In at least one embodiment of the present disclosure, a treatment planning system (TPS) is adopted with the particle therapy before treatment, during treatment and after treatment. Before treatment, the image of the target tissue to be treated by the particle beams is stored and analyzed in the TPS. The dimension information of the target tissue to be irradiated, the isocenter, the positioning points and the scan pattern path are subsequently determined by and stored in the TPS after the image analysis of the target tissue. During treatment, all the parameters adopted in delivering the particle beam such as the treatment time, the amount of the boron-containing reactant used, and the energy and intensity of the particle beam applied are all recorded in the TPS. The medical professionals could retrieve and utilize the information in the TPS for subsequent treatments, and thus TPS provides an efficient management system for implementing the particle therapy, which is often carried out several times in a treatment plan. The TPS comprises computer and data storage devices that store the information for use in scanning the target tissue. The stored information can be retrieved for subsequent treatments. The information may be transferred to the TPS via Internet or a cloud storage system by means of signal transmission.
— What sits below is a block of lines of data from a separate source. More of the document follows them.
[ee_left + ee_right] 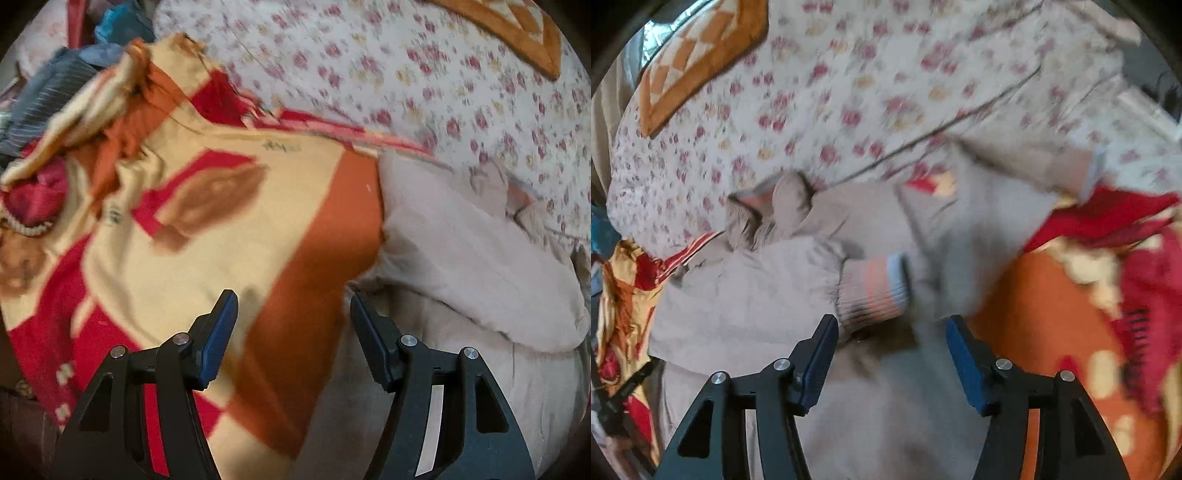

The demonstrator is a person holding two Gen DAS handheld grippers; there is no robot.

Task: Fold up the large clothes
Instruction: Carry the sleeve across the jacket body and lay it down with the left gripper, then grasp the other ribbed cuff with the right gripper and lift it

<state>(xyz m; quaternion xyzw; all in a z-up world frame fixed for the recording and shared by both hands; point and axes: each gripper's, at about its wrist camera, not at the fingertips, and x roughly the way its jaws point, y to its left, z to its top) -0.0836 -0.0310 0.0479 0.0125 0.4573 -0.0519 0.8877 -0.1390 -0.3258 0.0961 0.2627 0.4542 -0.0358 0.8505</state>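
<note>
My left gripper [293, 299] hangs over the bed with its jaws spread and nothing between them; below it lies the blanket [207, 229], cream with red blocks and a broad orange band, rumpled into a heap toward the upper left of my left view; beside the blanket's orange band, to the right, begins the beige jacket [461, 251], the large garment I am folding, its pale bulk spread across the blanket and reaching onto the floral bedsheet [424, 81] behind it; a pile of bluish and striped clothes [55, 92] sits at the far upper left, and an orange-bordered patterned cushion [517, 29] lies on the sheet at the top right; my right gripper [892, 321] likewise has its jaws apart and empty, poised just above the jacket's body; straight ahead of it a sleeve lies folded across the chest, ending in a ribbed cuff [875, 288] striped in pink and pale blue, which lies just ahead of the left jaw's tip, though I cannot tell if they touch; the collar [768, 210] is bunched at the upper left of the jacket, next to the sheet; the other sleeve [1052, 170] stretches away to the upper right, blurred, its cuff resting near a red fold of blanket; to the right of the jacket the blanket shows orange with cream spots.
</note>
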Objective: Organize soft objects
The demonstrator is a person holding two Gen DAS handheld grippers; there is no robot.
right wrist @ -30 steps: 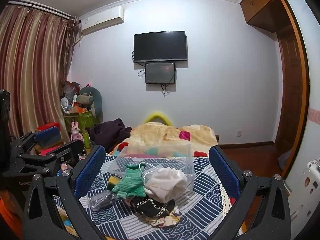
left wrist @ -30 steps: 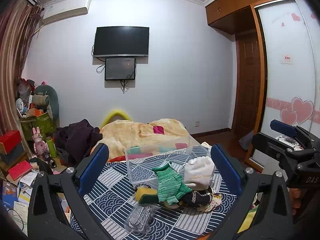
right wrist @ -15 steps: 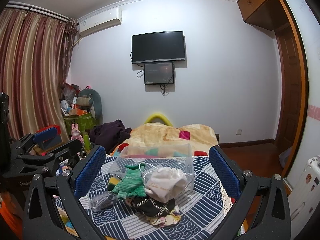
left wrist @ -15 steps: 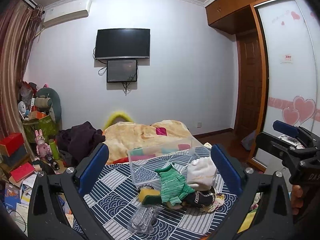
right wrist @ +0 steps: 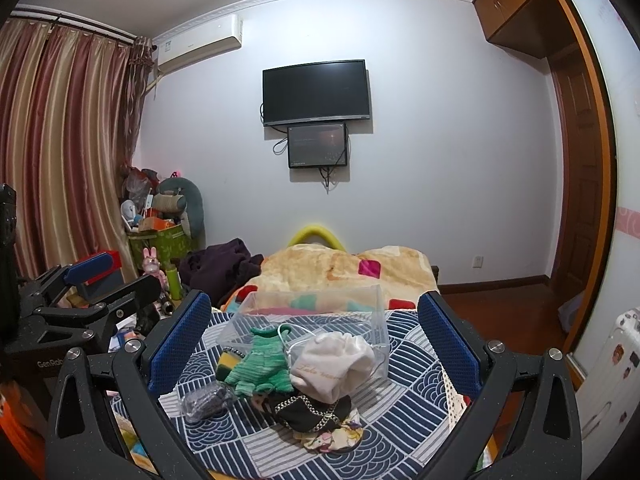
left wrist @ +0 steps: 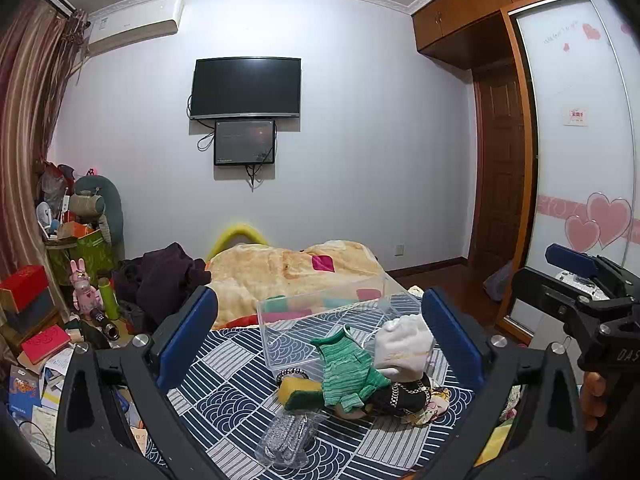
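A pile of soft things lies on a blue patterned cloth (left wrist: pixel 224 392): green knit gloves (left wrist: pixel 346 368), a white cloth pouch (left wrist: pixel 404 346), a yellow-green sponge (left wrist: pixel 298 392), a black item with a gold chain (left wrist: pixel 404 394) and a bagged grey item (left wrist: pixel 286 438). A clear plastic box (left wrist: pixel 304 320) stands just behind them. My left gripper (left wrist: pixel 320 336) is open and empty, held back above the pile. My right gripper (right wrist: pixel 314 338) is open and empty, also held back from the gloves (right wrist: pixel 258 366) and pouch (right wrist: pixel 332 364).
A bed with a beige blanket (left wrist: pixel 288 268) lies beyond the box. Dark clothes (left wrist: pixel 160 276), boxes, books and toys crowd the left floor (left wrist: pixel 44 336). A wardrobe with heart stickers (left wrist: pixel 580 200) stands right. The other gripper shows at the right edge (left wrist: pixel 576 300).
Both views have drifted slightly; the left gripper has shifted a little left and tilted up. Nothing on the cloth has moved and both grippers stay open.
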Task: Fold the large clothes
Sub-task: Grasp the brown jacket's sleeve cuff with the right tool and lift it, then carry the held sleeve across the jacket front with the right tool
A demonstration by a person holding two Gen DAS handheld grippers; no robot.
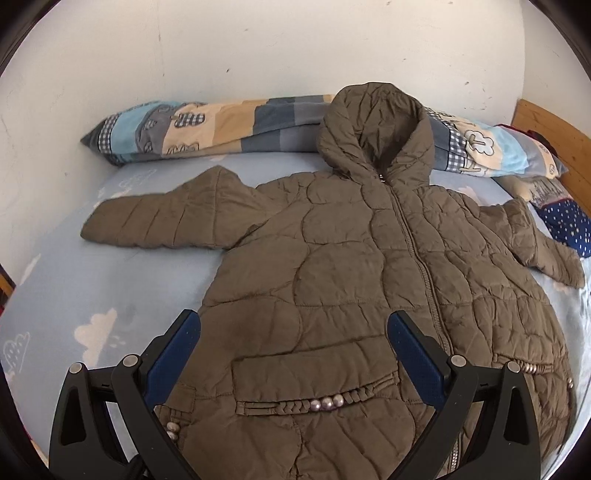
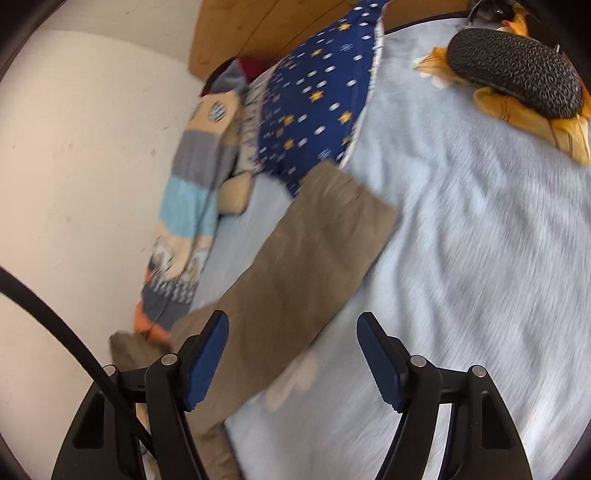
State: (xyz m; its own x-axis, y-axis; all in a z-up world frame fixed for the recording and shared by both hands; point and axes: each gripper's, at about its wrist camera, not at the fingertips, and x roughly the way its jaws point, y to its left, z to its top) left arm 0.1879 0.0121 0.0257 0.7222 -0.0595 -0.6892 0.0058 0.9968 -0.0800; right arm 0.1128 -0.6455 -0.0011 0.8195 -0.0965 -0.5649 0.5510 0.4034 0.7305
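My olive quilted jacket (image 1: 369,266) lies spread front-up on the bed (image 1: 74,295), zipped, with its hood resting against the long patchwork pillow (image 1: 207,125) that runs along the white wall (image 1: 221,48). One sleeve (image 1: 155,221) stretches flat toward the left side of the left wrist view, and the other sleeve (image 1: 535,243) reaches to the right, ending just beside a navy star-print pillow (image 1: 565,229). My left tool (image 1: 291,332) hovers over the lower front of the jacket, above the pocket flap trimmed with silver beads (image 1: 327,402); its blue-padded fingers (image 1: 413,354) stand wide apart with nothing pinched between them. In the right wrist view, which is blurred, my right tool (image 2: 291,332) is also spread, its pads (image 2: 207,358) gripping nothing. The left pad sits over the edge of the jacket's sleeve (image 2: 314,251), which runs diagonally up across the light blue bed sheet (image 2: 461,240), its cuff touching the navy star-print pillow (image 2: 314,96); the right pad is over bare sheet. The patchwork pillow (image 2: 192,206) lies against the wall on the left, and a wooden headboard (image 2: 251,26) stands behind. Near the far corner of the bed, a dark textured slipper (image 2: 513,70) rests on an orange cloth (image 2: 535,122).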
The present disclosure has been described with embodiments thereof, and it is understood that various modifications, without departing from the scope of the present disclosure, are in accordance with the embodiments of the present disclosure. Hence, the embodiments described are intended to cover the modifications within the scope of the present disclosure, rather than to limit the present disclosure. The scope of the claims therefore should be accorded the broadest interpretation so as to encompass all such modifications.